**To do:**
Say how many lines in this listing include the word "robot", with no other words in the reply.

**Supplied data:**

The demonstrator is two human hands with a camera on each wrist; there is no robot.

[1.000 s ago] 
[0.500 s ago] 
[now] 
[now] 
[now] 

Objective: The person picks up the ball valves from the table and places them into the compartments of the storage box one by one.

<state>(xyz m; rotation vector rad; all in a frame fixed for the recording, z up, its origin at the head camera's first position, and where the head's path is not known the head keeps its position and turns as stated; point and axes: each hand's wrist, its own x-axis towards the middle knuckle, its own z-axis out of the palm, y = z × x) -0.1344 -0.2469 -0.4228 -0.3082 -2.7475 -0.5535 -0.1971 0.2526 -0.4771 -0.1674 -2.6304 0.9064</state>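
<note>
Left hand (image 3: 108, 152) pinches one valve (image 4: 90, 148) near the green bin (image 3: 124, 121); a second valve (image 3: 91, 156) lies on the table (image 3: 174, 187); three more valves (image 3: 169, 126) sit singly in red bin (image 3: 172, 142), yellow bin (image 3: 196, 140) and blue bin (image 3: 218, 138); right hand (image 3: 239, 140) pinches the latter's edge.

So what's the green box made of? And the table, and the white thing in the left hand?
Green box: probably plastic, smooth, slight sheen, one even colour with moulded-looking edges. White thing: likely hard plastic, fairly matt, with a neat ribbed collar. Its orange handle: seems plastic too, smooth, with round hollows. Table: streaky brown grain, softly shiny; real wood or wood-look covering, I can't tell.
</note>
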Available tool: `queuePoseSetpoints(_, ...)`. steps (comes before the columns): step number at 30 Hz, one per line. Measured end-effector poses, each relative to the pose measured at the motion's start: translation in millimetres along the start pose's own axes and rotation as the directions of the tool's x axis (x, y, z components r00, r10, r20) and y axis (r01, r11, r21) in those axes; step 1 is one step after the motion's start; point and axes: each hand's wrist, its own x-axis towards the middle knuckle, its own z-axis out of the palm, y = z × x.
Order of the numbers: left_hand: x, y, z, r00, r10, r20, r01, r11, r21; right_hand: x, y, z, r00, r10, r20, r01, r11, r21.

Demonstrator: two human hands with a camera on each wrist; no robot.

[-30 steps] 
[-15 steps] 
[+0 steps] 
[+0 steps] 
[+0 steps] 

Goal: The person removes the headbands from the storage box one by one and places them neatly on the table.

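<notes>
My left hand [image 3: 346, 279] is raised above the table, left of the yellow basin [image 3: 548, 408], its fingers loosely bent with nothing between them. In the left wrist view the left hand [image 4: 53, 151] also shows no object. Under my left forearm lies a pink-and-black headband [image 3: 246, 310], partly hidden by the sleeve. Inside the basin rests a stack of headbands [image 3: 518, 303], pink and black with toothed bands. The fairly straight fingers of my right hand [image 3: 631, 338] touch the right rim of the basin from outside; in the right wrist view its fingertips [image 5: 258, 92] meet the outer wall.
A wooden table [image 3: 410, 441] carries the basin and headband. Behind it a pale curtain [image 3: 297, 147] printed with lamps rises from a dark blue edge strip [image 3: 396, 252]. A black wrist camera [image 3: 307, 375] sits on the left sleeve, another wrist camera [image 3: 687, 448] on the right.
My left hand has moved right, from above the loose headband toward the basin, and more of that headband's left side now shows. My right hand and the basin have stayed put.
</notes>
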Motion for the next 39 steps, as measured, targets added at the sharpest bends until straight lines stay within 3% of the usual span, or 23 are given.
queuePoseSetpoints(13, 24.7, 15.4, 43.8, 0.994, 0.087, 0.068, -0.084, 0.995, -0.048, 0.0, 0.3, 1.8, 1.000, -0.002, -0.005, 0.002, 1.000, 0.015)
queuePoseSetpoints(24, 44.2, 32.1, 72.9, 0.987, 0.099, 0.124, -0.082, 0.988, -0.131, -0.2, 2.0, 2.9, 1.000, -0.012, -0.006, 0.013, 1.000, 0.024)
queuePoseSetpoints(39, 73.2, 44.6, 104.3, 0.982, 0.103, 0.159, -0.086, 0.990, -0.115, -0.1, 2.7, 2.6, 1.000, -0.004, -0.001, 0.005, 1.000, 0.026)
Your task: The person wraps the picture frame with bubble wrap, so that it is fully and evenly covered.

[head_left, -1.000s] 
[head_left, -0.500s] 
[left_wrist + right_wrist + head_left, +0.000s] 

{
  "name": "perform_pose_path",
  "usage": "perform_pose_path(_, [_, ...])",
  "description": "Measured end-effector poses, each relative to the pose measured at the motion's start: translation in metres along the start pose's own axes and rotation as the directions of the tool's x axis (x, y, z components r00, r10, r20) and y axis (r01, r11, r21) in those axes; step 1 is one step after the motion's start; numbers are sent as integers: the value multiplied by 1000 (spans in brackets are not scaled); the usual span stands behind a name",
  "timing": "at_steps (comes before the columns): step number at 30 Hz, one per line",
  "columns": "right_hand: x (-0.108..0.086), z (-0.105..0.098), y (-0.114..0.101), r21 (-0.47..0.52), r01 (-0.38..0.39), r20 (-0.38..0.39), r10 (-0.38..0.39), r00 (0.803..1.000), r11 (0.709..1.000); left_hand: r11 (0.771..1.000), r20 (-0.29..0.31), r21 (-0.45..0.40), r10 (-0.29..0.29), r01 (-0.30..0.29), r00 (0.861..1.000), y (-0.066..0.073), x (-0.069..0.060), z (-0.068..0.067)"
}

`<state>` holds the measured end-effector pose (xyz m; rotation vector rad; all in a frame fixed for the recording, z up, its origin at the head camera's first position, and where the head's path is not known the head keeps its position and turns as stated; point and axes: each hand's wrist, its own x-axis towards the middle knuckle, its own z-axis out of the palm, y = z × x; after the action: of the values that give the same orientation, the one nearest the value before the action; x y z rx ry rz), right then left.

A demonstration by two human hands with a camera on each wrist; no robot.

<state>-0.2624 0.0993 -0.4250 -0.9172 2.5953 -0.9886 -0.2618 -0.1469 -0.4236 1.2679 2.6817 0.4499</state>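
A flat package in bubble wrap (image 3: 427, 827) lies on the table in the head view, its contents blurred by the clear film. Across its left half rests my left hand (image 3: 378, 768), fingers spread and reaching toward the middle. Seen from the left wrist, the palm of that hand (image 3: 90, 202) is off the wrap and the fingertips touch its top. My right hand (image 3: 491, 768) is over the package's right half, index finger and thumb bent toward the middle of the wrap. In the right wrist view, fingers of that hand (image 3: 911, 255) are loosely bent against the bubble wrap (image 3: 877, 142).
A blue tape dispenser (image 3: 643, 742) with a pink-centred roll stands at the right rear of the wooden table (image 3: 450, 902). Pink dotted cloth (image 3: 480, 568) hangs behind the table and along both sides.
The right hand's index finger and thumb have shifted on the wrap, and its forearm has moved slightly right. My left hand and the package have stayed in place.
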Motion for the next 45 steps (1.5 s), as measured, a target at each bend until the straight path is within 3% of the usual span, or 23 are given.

**Answer to the problem:**
3